Is Speed Reading a Waste of Time? | Iris Reading
Is Speed Reading a Waste of Time?

Is Speed Reading a Waste of Time?

Is Speed Reading a Waste of Time?

Speed reading is effective if you aim to cover lots of text within a short time. You use the peripheral eye to go through texts fast. If you want to retain much of what you read, accuracy and understanding are traded off when you speed read. 

It is impossible to speed read technical texts that you do not understand. The only way to hack speed reading is to read more to build your vocabulary and language skills.

Students, researchers, and anyone wishing to master the skill of speed reading might want to get through lots of readings available today. 

Students and researchers want to read tons of empirical study findings, while readers will want to take in as much text to stay ahead of the pack. 

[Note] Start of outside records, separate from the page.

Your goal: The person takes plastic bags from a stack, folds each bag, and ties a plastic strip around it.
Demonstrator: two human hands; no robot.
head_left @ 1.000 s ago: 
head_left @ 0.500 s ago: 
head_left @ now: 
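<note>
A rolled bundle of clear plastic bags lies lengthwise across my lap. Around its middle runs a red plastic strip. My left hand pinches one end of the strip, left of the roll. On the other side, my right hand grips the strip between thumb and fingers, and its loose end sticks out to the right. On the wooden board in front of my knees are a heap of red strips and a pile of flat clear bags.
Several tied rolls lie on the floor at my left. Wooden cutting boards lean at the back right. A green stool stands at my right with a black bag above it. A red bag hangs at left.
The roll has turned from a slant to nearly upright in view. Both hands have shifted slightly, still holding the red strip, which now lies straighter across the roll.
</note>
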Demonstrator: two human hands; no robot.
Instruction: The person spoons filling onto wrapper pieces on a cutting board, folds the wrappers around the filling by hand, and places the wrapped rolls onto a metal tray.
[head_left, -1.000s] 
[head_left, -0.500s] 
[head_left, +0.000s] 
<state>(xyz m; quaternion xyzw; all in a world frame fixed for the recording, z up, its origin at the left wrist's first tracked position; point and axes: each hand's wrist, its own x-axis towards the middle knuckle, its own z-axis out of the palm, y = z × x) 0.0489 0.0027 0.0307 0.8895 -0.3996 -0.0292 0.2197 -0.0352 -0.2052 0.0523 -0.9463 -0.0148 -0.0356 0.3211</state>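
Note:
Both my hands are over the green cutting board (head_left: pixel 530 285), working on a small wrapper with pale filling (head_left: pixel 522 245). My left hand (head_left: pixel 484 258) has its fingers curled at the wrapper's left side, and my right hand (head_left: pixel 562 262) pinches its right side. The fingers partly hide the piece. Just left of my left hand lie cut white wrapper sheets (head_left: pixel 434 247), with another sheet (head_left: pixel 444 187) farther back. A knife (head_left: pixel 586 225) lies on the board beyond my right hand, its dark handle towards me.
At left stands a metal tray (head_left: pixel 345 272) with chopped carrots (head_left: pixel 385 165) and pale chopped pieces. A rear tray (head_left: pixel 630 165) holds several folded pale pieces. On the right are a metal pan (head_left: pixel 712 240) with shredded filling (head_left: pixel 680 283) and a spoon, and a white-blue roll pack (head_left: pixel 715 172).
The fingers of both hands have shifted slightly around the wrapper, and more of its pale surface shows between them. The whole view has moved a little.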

Avid readers would love to know when to speed read and how fast they can read. 

This post will tell you the basics of speed reading and how effective speed reading is to different categories of people. Depending on the context, we will also review why reading faster might be a waste of time.

The basics of speed reading

Speed reading is the art of absorbing chunks of texts voraciously rather than subvocalizing each word you read. We have so much to read, and the internet has made this possible. 

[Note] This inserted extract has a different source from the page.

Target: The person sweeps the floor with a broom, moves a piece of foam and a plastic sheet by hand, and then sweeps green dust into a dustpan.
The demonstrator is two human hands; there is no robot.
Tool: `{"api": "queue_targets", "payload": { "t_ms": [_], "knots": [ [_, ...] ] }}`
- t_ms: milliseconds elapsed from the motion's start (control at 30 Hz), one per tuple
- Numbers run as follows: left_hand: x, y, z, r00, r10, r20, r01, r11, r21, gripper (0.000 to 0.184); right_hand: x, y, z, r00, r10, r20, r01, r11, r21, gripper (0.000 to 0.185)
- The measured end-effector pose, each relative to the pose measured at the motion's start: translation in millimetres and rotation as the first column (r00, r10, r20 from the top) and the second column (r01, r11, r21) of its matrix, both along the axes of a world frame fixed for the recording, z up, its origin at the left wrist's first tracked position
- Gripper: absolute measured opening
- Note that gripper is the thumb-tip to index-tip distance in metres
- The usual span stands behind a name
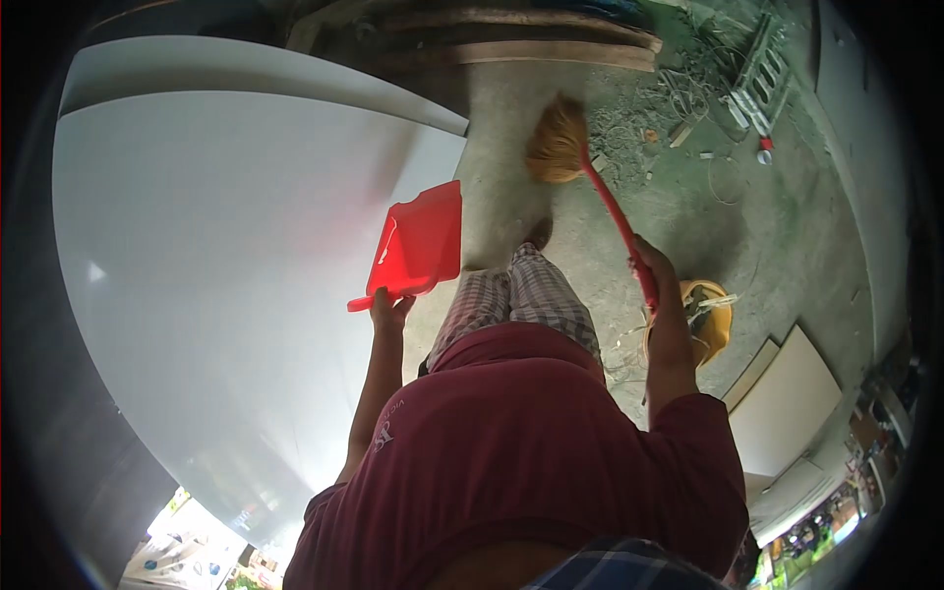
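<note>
My left hand is closed round the handle end of a red dustpan. A thin white strip lies in the dustpan, which is held beside the large white panel. In my right hand is the red handle of a broom, its straw-coloured bristles angled forward over the concrete floor. The bristle end is left of a patch of grey debris. Whether the bristles touch the floor I cannot tell.
Large white panels fill the left side. A yellow bucket with scraps stands by my right forearm. Ahead lie wooden planks, tangled wire and a perforated metal piece. Pale boards rest at the right.
</note>
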State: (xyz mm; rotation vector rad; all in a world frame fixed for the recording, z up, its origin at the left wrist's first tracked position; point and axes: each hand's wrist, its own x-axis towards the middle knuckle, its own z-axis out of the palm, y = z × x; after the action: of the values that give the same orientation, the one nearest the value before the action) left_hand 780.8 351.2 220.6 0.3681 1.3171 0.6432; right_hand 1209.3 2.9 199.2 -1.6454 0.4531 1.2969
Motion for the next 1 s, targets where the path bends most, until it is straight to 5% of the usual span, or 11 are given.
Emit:
{"api": "queue_targets", "payload": {
  "t_ms": [200,367,533,700,767,833,1000],
  "knots": [
    [17,21,6,0.999,-0.029,0.028,0.028,0.999,0.030,0.036,52,-54,16,0.994,-0.107,-0.016,0.108,0.993,0.054,0.035],
    [9,16,6,0.999,-0.007,0.038,0.006,1.000,0.008,0.036,29,-58,100,0.994,0.019,0.104,-0.019,1.000,0.006,0.049],
    [-12,21,-18,0.999,0.045,-0.029,-0.047,0.997,-0.063,0.036,-39,-27,155,0.991,0.136,0.021,-0.135,0.990,-0.026,0.056],
    [-6,24,-21,0.994,0.085,-0.064,-0.087,0.996,-0.028,0.036,-52,-9,135,0.964,0.242,-0.112,-0.244,0.970,-0.008,0.045],
    [11,19,-3,0.996,0.050,-0.079,-0.052,0.998,-0.021,0.030,-37,-33,95,0.883,0.454,-0.118,-0.461,0.887,-0.035,0.038],
    [25,13,7,0.996,0.015,-0.093,-0.017,1.000,-0.015,0.024,-9,-44,99,0.908,0.381,-0.173,-0.409,0.896,-0.176,0.029],
    [43,1,15,0.997,0.033,-0.075,-0.035,0.999,-0.029,0.027,76,-71,74,0.808,0.584,0.079,-0.500,0.751,-0.431,0.027]
  ]
}}
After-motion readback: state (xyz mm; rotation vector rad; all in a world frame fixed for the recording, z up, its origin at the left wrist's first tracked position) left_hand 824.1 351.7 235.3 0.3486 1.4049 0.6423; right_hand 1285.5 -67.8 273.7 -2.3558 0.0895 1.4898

Speed reading promises to triple your average reading pace of 250 words per minute. Some different techniques or basics are tenets to speed reading.

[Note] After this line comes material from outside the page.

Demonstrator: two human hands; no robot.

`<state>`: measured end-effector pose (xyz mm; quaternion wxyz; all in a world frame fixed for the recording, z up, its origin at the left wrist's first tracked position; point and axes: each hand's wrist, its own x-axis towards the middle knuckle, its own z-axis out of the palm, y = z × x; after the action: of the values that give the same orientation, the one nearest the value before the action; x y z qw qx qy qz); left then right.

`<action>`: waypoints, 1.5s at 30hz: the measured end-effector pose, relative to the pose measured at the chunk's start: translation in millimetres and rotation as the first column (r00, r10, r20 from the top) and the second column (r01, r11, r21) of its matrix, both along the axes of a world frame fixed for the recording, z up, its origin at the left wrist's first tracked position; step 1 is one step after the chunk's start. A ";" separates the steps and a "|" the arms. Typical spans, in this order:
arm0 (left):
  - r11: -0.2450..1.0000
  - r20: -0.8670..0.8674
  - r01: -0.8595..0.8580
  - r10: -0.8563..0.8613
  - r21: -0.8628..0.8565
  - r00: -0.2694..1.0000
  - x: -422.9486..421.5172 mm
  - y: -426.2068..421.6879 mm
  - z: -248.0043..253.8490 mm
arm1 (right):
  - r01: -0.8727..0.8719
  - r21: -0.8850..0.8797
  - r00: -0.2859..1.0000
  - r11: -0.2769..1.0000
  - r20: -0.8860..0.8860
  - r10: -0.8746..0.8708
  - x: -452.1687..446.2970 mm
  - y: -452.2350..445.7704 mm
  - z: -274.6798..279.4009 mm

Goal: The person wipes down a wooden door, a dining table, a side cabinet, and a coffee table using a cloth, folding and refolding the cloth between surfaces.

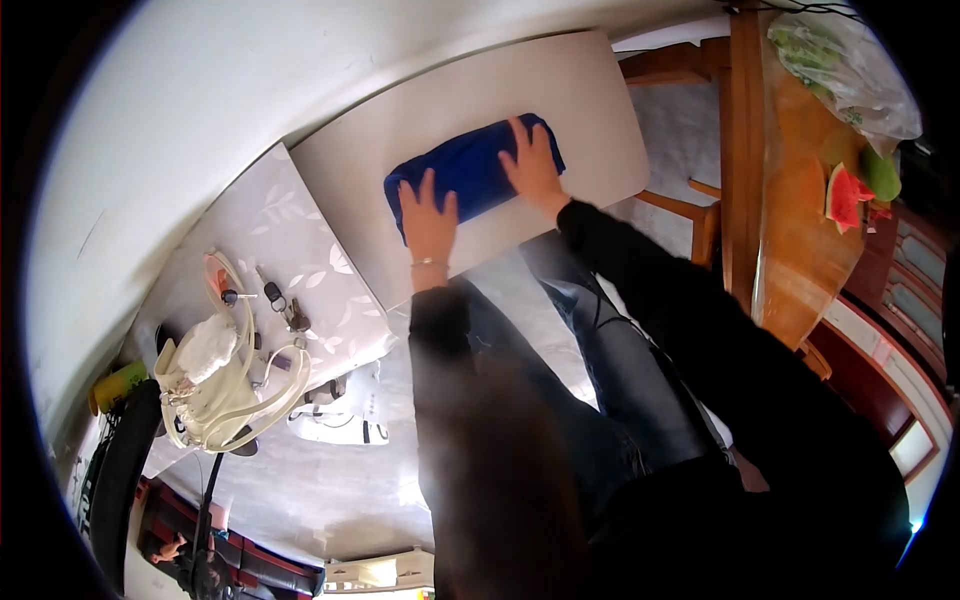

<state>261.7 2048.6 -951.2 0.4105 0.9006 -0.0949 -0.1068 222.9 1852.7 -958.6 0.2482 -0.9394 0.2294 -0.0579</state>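
A folded dark blue cloth (pixel 470 180) lies on the pale tabletop (pixel 390 120), longer than it is wide. My left hand (pixel 430 225) rests on its left end with the fingers spread. Over the right end, my right hand (pixel 533 170) touches the cloth, fingers also apart. A thin bracelet circles my left wrist. Neither hand grips the fabric; both press flat on its top.
At left, a leaf-patterned table (pixel 300 225) carries a cream bag (pixel 215 375) and keys (pixel 295 316). A wooden table (pixel 800 220) at right holds cut watermelon (pixel 845 197) and a plastic bag (pixel 850 75) with something green. A white wall runs behind.
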 end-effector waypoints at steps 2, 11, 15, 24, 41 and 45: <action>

First, avoid subvocalizing by focusing on groups of sentences rather than individual words. 

Next, use the pointer method, where you point to words with your finger to read through the text. A similar basic technique is to use a pen to underline sentences, especially topic sentences, as you read. 

The third technique is skimming through text before re-reading where necessary. Scan writings divergently rather than in a line, and do not linger on words. Also, read the title, subheadings, and topic sentences to get the major points of a piece of writing. Look for keywords.

Other rules are concentration and avoiding distractions.

Proponents of speed-reading classes argue that by practicing digesting more visual texts at a quick glimpse and suppressing the vocalizations that often happen while we read silently, we may greatly enhance our reading speed without affecting our grasp of the subject.

And now that text can be presented more dynamically on digital devices rather than on paper, new types of text presentation will allow us to read faster and with more comprehension.

The most widely used of these methods, the rapid serial visual presentation, quickly displays words on a computer screen one at a time (RSVP). Since we don’t have to move our eyes, we can read faster than we normally would. 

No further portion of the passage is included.